Devletimiz; terör ile irtibatlı herhangi bir kişi dernek siyasî parti vesaire kim olursa olsun delilleri ortaya koyarak adalet içerisinde yargılamaları yapıp hukukun gereğini yerine getirmelidir ve teröre terör örgütlerine ve onlara ekonomik siyasî ve lojistik destek sağlayan iç ve dış mihraklara asla fırsat ve zemin vermemelidir, Adaletten ayrılarak da hiç kimseyi yargısız infaz yapmamalıdır. ☆☆☆☆☆ 2 Eylül'de yapılacak Adlî Yıl Açılış Törenlerine Yargıtay tarafından davet edilen baro başkanlarının çoğu "Adli yıl açılışının, Yürütmenin başı olan partili Cumhurbaşkanı'nın ev sahipliğinde veya himayesinde yapılması, Anayasanın 138.Maddesinin ihlali anlamına geldiği gibi Yargının da bağımsızlığına ve tarafsızlığına gölge düşürür" gerekçesi ile davete katılmayacaklarını yazılı olarak da kamuoyuyla paylaştılar. Bunun aksine Türkiye Barolar Birliği Başkanı Prof.Dr.Metin Feyzioğlu ise "diyalog şart" diyerek davete icabet edeceğini beyan etti. 28 Şubat darbe sürecinde Savcıların, Hâkimlerin cübbeleri ile brifing salonlarını doldurmalarını ve brifingi veren üniformalıları ayakta alkışmalarını, Ergenekon, Balyoz, Ay Işığı vb. kumpas davalarında Yürütmenin başı olan Başbakanın davaların savcısı olmasını "hukuk herkese lazım, siyasallaşmasın, tarafsız ve bağımsız kalsın" diyerek eleştirmiştik. Bugün de Savcıların ve Hâkimlerin tarafsızlığına ve bağımsızlığına halel getirecek en ufak hareketten ve sözden herkes ve herkesim uzak kalmalıdır diyoruz.

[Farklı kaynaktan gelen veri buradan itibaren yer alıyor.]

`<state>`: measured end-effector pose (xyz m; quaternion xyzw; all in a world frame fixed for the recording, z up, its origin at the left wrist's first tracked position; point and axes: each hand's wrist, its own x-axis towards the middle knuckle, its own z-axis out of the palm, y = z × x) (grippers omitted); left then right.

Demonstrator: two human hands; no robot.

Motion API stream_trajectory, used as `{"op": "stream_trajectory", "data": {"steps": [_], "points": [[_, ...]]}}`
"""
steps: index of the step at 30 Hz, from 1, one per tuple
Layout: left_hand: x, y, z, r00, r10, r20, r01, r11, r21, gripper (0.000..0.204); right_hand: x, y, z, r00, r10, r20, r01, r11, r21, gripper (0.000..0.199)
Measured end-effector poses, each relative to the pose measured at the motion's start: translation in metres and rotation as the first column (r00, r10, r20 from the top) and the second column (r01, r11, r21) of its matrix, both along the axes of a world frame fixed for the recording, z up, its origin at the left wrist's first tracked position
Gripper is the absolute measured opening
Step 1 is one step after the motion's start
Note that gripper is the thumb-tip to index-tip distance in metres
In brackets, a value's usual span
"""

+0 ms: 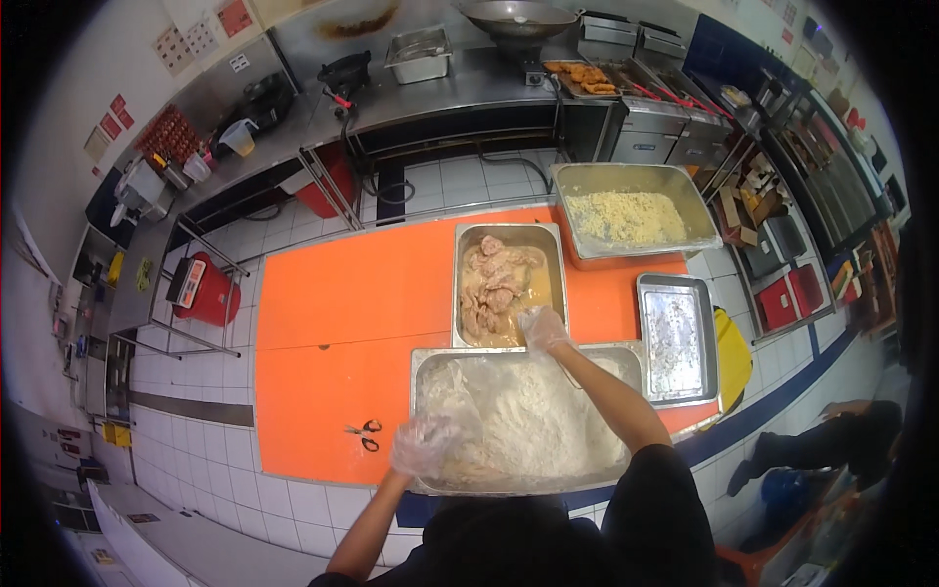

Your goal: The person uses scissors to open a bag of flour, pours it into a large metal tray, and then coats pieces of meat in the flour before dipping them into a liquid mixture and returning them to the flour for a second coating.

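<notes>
Across the orange table (333, 293), the whole nine o'clock half lies bare except for a pair of scissors (364, 434) near its lower edge, just beside the flour pan (423, 364). That pan sits at the six o'clock edge, heaped with white flour (533, 421). The left hand (423, 445), in a clear plastic glove, rests loosely curled in the flour at the pan's seven o'clock corner; whether it holds anything I cannot tell. The right hand (541, 328), also gloved, reaches to the near rim of the marinade pan (460, 284), fingers bent over the pale chicken pieces (494, 284). At one o'clock a crumb pan (577, 186) overhangs; an empty tray (675, 338) lies at three o'clock.
</notes>
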<state>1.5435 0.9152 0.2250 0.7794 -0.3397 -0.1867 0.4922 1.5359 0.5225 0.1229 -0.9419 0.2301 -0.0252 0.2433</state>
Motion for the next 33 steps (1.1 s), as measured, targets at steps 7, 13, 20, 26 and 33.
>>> {"op": "stream_trajectory", "data": {"steps": [7,13,20,26,33], "points": [[0.106,-0.177,0.074,0.994,-0.101,0.034,0.068,0.846,0.528,0.075,-0.022,0.000,0.031,0.947,-0.306,0.095,0.266,0.916,0.300,0.038],[0.132,-0.279,0.041,0.778,-0.534,0.331,0.019,0.546,0.838,0.117,-0.025,0.012,0.033,0.945,-0.315,0.086,0.276,0.911,0.308,0.036],[0.159,-0.322,0.045,0.656,-0.721,0.223,0.057,0.342,0.938,0.125,-0.033,0.021,0.046,0.919,-0.365,0.151,0.283,0.875,0.392,0.035],[0.162,-0.357,0.040,0.470,-0.865,0.177,0.275,0.334,0.901,0.097,-0.041,0.015,0.051,0.926,-0.342,0.159,0.262,0.887,0.380,0.040],[0.194,-0.374,-0.026,0.420,-0.892,0.169,0.365,0.336,0.868,0.080,-0.023,0.016,-0.032,0.913,-0.247,0.324,0.149,0.943,0.298,0.026]]}}
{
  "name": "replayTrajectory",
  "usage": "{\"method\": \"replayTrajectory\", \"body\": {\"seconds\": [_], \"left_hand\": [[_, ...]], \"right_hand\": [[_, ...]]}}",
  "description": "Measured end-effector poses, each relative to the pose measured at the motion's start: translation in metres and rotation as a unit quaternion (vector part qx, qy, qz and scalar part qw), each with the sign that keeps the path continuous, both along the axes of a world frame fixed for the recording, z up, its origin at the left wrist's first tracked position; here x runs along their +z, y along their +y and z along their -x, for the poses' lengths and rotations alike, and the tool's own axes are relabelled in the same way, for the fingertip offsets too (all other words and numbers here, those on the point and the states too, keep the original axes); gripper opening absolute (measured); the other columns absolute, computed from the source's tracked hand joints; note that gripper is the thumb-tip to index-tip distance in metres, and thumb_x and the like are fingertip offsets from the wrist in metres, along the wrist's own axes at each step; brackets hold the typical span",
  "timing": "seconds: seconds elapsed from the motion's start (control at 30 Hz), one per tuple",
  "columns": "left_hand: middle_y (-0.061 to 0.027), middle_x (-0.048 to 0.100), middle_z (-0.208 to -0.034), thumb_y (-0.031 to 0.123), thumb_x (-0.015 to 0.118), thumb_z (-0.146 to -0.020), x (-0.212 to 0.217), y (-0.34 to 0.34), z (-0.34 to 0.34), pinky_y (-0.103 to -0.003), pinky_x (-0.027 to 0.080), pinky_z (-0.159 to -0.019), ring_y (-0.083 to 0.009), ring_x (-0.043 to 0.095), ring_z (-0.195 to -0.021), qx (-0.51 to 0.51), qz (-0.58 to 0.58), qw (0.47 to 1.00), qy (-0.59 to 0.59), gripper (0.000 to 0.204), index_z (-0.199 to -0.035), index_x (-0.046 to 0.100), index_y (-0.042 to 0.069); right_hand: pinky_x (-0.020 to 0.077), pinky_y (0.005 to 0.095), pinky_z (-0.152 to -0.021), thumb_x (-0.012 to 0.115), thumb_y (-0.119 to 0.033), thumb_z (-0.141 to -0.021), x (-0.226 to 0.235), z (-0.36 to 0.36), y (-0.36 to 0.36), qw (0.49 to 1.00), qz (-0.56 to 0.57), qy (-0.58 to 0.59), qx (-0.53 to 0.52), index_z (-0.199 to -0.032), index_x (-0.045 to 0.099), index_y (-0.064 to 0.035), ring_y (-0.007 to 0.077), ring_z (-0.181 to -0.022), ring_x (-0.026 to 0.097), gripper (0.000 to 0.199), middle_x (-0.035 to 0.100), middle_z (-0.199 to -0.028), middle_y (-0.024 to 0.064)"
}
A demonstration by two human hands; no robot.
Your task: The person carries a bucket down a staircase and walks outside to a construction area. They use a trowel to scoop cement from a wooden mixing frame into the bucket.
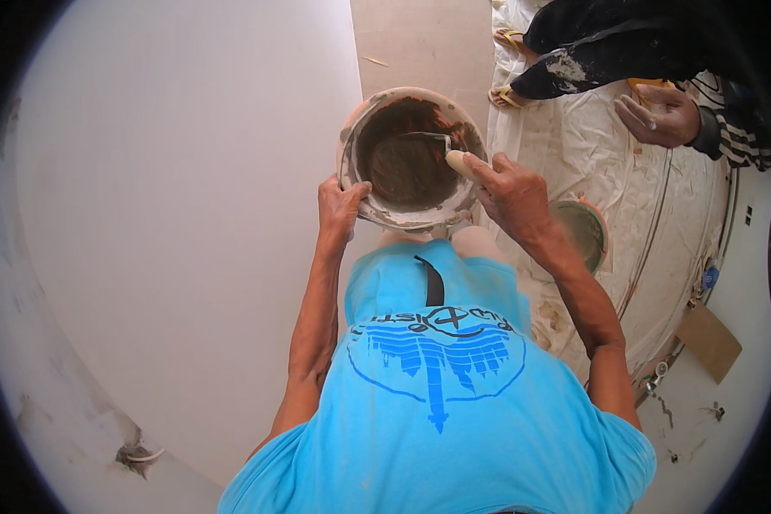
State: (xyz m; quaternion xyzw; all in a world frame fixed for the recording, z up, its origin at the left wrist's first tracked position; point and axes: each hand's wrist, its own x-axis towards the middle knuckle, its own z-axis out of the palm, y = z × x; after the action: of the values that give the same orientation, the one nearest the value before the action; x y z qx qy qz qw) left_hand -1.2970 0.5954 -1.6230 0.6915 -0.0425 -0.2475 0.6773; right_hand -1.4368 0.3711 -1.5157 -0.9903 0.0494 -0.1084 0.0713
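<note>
A round bucket (374, 216), its rim crusted with pale dried material, is in front of me at thigh height. Grey-brown wet mortar (398, 176) covers its inside. My left hand (341, 204) grips the left side of the rim, thumb over the edge. My right hand (514, 193) is closed around the light wooden handle of a trowel (460, 163). Its metal neck bends down into the bucket, and the blade is partly hidden against the mortar. What supports the bucket from below does not show.
A second bucket (587, 233) of grey material stands by my right forearm. At upper right, another person in dark stained trousers (578, 64) and sandals stands on crumpled plastic sheeting (565, 163), a hand (660, 116) held out. A tan board (708, 343) leans lower right; a wall hole (135, 456) shows lower left.
</note>
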Motion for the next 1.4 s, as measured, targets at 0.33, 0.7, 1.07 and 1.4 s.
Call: {"method": "replayTrajectory", "body": {"seconds": [0.33,0.7,1.07,1.4], "left_hand": [[-0.0104,0.061,-0.077,0.008,0.06,-0.071,-0.007,0.009,-0.005,-0.028,0.051,-0.055,-0.0137,0.058,-0.062,-0.032,0.06,0.997,-0.027,0.025,-0.091,0.058,-0.007],[-0.0046,0.056,-0.065,0.014,0.06,-0.071,-0.013,0.026,0.007,-0.027,0.042,-0.05,-0.0103,0.048,-0.054,-0.014,-0.01,0.998,-0.057,0.02,-0.079,0.059,-0.004],[-0.0094,0.061,-0.075,0.017,0.062,-0.07,-0.023,0.076,0.099,-0.029,0.047,-0.061,-0.0131,0.054,-0.065,-0.004,0.0,0.999,-0.049,0.033,-0.09,0.059,-0.009],[-0.0065,0.061,-0.077,0.007,0.062,-0.071,-0.025,0.038,0.011,-0.025,0.046,-0.06,-0.0106,0.053,-0.064,0.045,0.087,0.995,0.005,0.024,-0.091,0.059,-0.007]], "right_hand": [[0.0505,0.0337,-0.05,0.064,-0.006,-0.072,-0.038,-0.013,0.028,0.998,0.051,-0.034,0.001,-0.113,0.059,-0.0141,0.021,-0.06,0.06,0.042,0.051,-0.07,0.006],[0.0482,0.0355,-0.071,0.065,-0.009,-0.073,-0.031,0.036,0.023,0.978,-0.201,0.06,-0.013,-0.119,0.058,-0.0114,0.0265,-0.08,0.058,0.047,0.057,-0.083,0.0113],[0.0411,0.0366,-0.096,0.054,-0.018,-0.091,-0.086,0.122,0.081,0.823,-0.56,0.039,-0.087,-0.128,0.046,0.0002,0.0239,-0.114,0.05,0.042,0.052,-0.124,0.0145],[0.0468,0.0295,-0.068,0.053,-0.023,-0.092,-0.07,0.033,0.05,0.826,-0.546,0.073,-0.119,-0.117,0.051,-0.0025,0.014,-0.085,0.055,0.033,0.056,-0.099,0.0082]]}}
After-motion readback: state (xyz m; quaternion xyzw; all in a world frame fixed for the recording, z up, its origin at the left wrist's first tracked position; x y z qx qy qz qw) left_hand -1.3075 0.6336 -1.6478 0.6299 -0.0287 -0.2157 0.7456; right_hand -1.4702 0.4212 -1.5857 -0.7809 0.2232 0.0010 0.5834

1991 yılındaki Körfez Harekâtı sonrası Irak'ın 36.paralelinin kuzeyinin uçuşa yasak bölge ilan edilmesi, bugün Irak'ın kuzeyindeki sözde Kürdistan'ın kurulmasının zeminini hazırlamıştı! Bugün ise Suriye'nin 33.paralelinin kuzeyinde oluşturulmak istenen güvenlikli bölge de yarın karşımıza Suriye'nin kuzeyinde kurulacak sözde bir Kürdistan olarak karşımıza çıkmasın! Ayrıca Şanlıurfa'daki Harekât Merkezi için 9 Ağustos 2018'den beri ABD Avrupa Kuvvetleri Komutan Yardımcılığı görevini yürüten, Kuveyt'i Saddam'ın işgalinden kurtaran Kuveyt Operasyonu'nda görev almış Korgeneral Stephen Twitty'nin tercih edilmesi tesadüf olabilir mi?

Hani artık Amerika'nın vaatlerine kanmayacaktık? FETÖ'ye PKK/YPG'ye DAEŞ'e vesaire... destek olduğu mühimmat temin ettiği herkes tarafından bilinen bu Amerika'yla stratejik ortaklık ilişkileri daha ne zamana kadar devam edecek?

Ülkemizdeki ABD ve NATO üssleri ne zaman kapatılacak?